* **REQUIRED WORK**
Every entry should be repeated exactly as written.

** DATASET CONTENT follows **

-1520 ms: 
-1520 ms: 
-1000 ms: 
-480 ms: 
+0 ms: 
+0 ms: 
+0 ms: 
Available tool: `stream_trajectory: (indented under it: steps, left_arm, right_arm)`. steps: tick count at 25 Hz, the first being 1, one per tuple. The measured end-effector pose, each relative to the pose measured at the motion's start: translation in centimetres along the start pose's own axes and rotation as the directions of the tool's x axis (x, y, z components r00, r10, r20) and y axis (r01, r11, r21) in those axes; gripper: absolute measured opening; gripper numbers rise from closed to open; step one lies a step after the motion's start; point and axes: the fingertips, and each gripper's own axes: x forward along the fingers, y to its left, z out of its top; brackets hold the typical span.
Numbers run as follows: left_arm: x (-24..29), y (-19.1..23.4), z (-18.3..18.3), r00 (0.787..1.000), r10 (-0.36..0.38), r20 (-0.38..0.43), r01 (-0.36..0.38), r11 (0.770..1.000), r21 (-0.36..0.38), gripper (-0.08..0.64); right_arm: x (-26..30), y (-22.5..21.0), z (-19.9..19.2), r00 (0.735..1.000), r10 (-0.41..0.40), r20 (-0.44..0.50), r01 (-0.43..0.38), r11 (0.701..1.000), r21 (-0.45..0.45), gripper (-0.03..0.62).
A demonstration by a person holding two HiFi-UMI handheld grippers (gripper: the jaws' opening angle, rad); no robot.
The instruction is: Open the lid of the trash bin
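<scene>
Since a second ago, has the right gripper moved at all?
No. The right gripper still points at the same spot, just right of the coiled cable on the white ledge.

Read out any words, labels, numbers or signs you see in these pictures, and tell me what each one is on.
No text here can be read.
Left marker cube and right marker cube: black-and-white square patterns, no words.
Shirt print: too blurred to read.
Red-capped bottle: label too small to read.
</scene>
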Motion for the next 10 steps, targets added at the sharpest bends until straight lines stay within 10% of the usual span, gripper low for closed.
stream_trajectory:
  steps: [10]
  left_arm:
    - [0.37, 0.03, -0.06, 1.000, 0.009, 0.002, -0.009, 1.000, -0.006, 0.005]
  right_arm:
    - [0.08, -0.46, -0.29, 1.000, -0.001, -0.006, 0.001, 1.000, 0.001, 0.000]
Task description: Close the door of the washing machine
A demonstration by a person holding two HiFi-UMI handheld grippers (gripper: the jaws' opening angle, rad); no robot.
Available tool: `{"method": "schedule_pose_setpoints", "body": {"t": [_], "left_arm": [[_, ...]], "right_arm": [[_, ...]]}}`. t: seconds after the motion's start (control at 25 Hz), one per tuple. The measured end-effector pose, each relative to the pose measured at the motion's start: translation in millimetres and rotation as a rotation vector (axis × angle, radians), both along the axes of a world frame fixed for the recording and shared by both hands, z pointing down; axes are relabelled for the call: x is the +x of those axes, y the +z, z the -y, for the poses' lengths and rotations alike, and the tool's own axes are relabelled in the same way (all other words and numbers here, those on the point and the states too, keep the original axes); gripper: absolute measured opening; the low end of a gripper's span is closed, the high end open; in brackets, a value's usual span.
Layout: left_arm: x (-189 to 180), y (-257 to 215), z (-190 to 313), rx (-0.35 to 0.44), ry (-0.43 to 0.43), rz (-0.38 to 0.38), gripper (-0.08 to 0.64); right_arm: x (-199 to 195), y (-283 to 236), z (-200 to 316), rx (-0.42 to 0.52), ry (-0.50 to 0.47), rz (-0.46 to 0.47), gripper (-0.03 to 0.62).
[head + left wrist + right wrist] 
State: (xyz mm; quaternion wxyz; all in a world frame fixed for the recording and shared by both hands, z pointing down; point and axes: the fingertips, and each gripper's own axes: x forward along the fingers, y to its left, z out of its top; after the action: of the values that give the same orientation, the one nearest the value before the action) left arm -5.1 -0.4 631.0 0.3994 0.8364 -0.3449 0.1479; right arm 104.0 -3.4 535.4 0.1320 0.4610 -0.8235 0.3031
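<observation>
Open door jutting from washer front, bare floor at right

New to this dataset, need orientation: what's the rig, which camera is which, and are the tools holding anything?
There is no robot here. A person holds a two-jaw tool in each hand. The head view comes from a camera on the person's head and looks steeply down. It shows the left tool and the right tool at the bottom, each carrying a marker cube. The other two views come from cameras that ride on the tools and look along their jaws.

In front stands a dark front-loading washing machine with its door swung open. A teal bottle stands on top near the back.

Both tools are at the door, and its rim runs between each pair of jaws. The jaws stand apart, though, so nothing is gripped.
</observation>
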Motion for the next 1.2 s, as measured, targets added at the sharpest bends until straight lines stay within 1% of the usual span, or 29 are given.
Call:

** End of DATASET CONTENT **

* **ANSWER AREA**
-1520 ms: 
-1520 ms: 
-1000 ms: 
-480 ms: 
+0 ms: 
+0 ms: 
+0 ms: 
Available tool: `stream_trajectory: (indented under it: steps, left_arm, right_arm)`. steps: tick count at 25 Hz, the first being 1, one per tuple. The measured end-effector pose, each relative to the pose measured at the motion's start: translation in centimetres along the start pose's own axes and rotation as the directions of the tool's x axis (x, y, z components r00, r10, r20) and y axis (r01, r11, r21) in those axes; gripper: absolute measured opening; gripper numbers rise from closed to open; step one lies a step after the motion's start; point and axes: the fingertips, and each gripper's own axes: x forward along the fingers, y to its left, z out of its top; brackets hold the typical span.
Numbers run as follows: left_arm: x (-24..29), y (-19.1..23.4), z (-18.3..18.3), r00 (0.787..1.000), r10 (-0.36..0.38), r20 (-0.38..0.43), r01 (-0.36..0.38), r11 (0.770..1.000), r21 (-0.36..0.38), gripper (-0.08..0.64); right_arm: x (-26..30), y (-22.5..21.0), z (-19.9..19.2), r00 (0.735..1.000), r10 (-0.41..0.40), r20 (-0.44..0.50), r01 (-0.43..0.38), r11 (0.701..1.000), r21 (-0.45..0.45), gripper (-0.03..0.62).
A demonstration by a person holding two HiFi-UMI handheld grippers (gripper: the jaws' opening angle, rad); no robot.
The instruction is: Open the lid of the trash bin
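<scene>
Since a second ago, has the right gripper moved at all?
No. The right gripper still points at the same spot, just right of the coiled cable on the white ledge.

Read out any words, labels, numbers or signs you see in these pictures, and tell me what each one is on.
No text here can be read.
Left marker cube and right marker cube: black-and-white square patterns, no words.
Shirt print: too blurred to read.
Red-capped bottle: label too small to read.
</scene>
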Motion for the next 10 steps, targets added at the sharpest bends until straight lines stay within 10% of the usual span, gripper low for closed.
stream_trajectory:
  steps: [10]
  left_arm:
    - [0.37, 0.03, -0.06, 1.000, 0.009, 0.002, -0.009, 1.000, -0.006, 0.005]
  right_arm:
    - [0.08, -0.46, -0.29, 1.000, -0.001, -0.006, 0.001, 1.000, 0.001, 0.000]
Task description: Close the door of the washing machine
A demonstration by a person holding two HiFi-UMI handheld grippers (gripper: the jaws' opening angle, rad); no robot.
Available tool: `{"method": "schedule_pose_setpoints", "body": {"t": [_], "left_arm": [[_, ...]], "right_arm": [[_, ...]]}}`. t: seconds after the motion's start (control at 25 Hz), one per tuple. The measured end-effector pose, each relative to the pose measured at the motion's start: translation in millimetres and rotation as a rotation vector (axis × angle, radians), both along the axes of a world frame fixed for the recording and shared by both hands, z pointing down; axes are relabelled for the call: x is the +x of those axes, y the +z, z the -y, for the poses' lengths and rotations alike, and the tool's own axes are relabelled in the same way (all other words and numbers here, those on the point and the states too, keep the original axes); gripper: absolute measured opening; the low end of a gripper's span is closed, the high end open; in brackets, a value's usual span.
Layout: left_arm: x (-189 to 180), y (-257 to 215), z (-190 to 313), rx (-0.35 to 0.44), ry (-0.43 to 0.43), rz (-0.38 to 0.38), gripper (-0.08 to 0.64); right_arm: x (-199 to 195), y (-283 to 236), z (-200 to 316), rx (-0.42 to 0.52), ry (-0.50 to 0.47), rz (-0.46 to 0.47), gripper (-0.03 to 0.62).
[head + left wrist + right wrist] 
State: (xyz mm; quaternion wxyz; all in a world frame fixed for the recording and shared by both hands, z pointing down; point and axes: the fingertips, and each gripper's own axes: x forward along the fingers, y to its left, z out of its top; after the action: of the values that give the same orientation, the one nearest the value before the action) left arm -5.1 -0.4 631.0 0.3994 0.8364 -0.3449 0.1479; right arm 104.0 -3.4 535.4 0.1320 0.4610 -0.8235 0.3031
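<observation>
Open door jutting from washer front, bare floor at right

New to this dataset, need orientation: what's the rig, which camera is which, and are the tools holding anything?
There is no robot here. A person holds a two-jaw tool in each hand. The head view comes from a camera on the person's head and looks steeply down. It shows the left tool and the right tool at the bottom, each carrying a marker cube. The other two views come from cameras that ride on the tools and look along their jaws.

In front stands a dark front-loading washing machine with its door swung open. A teal bottle stands on top near the back.

Both tools are at the door, and its rim runs between each pair of jaws. The jaws stand apart, though, so nothing is gripped.
</observation>
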Motion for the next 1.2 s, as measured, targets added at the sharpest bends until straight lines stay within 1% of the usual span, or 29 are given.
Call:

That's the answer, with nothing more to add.